Copy every line of the material below exactly.

————————

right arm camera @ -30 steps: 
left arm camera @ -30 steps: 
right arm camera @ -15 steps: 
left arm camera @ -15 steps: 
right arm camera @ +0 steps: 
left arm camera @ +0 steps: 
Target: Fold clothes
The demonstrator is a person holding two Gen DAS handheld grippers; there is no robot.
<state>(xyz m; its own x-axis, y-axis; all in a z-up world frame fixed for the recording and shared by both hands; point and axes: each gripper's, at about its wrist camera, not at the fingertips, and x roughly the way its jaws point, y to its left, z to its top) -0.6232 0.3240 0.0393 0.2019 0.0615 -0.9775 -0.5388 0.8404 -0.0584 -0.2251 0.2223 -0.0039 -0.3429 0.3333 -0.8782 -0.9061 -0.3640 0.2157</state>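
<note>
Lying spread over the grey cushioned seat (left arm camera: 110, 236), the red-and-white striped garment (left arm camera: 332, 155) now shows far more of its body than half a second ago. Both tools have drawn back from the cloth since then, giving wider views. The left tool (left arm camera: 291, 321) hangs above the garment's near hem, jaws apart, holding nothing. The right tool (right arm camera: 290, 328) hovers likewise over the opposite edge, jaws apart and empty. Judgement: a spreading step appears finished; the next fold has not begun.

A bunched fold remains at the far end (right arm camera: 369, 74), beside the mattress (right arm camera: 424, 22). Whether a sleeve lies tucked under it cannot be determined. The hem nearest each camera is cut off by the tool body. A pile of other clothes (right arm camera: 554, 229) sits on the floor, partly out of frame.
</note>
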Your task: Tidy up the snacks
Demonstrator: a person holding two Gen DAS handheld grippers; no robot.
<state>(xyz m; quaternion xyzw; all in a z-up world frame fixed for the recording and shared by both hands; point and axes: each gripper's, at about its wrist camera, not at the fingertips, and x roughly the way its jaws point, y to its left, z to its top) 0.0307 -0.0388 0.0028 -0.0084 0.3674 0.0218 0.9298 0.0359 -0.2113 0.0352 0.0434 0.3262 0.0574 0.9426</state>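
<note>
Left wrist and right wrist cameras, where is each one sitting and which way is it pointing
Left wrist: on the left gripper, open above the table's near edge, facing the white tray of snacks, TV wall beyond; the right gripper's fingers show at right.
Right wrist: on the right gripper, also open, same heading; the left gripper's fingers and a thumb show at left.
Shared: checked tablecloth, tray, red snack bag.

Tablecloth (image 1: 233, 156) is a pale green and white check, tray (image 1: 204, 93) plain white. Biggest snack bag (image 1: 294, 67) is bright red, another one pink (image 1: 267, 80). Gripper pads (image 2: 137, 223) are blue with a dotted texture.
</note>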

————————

Answer to this problem
right arm camera @ -30 steps: 
left arm camera @ -30 steps: 
right arm camera @ -15 steps: 
left arm camera @ -15 steps: 
right arm camera @ +0 steps: 
left arm camera @ +0 steps: 
Target: Fold clothes
The demonstrator is a person holding two Gen DAS handheld grippers; there is no robot.
<state>(xyz m; its own x-axis, y-axis; all in a z-up world frame fixed for the recording and shared by both hands; point and axes: each gripper's, at about its wrist camera, not at the fingertips, and x roughly the way its jaws point, y to its left, z to its top) -0.6232 0.3240 0.0393 0.2019 0.0615 -0.9775 -0.5388 0.8404 -0.0584 -0.2251 0.2223 -0.0039 -0.3429 0.3333 -0.8782 -0.9061 -0.3640 0.2157</state>
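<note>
Lying spread over the grey cushioned seat (left arm camera: 110, 236), the red-and-white striped garment (left arm camera: 332, 155) now shows far more of its body than half a second ago. Both tools have drawn back from the cloth since then, giving wider views. The left tool (left arm camera: 291, 321) hangs above the garment's near hem, jaws apart, holding nothing. The right tool (right arm camera: 290, 328) hovers likewise over the opposite edge, jaws apart and empty. Judgement: a spreading step appears finished; the next fold has not begun.

A bunched fold remains at the far end (right arm camera: 369, 74), beside the mattress (right arm camera: 424, 22). Whether a sleeve lies tucked under it cannot be determined. The hem nearest each camera is cut off by the tool body. A pile of other clothes (right arm camera: 554, 229) sits on the floor, partly out of frame.
</note>
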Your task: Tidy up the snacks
Demonstrator: a person holding two Gen DAS handheld grippers; no robot.
<state>(xyz m; quaternion xyzw; all in a z-up world frame fixed for the recording and shared by both hands; point and axes: each gripper's, at about its wrist camera, not at the fingertips, and x roughly the way its jaws point, y to its left, z to its top) 0.0307 -0.0388 0.0028 -0.0084 0.3674 0.0218 0.9298 0.0359 -0.2113 0.0352 0.0434 0.3262 0.0574 0.9426</state>
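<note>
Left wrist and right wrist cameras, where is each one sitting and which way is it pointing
Left wrist: on the left gripper, open above the table's near edge, facing the white tray of snacks, TV wall beyond; the right gripper's fingers show at right.
Right wrist: on the right gripper, also open, same heading; the left gripper's fingers and a thumb show at left.
Shared: checked tablecloth, tray, red snack bag.

Tablecloth (image 1: 233, 156) is a pale green and white check, tray (image 1: 204, 93) plain white. Biggest snack bag (image 1: 294, 67) is bright red, another one pink (image 1: 267, 80). Gripper pads (image 2: 137, 223) are blue with a dotted texture.
</note>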

No further work remains on this exercise.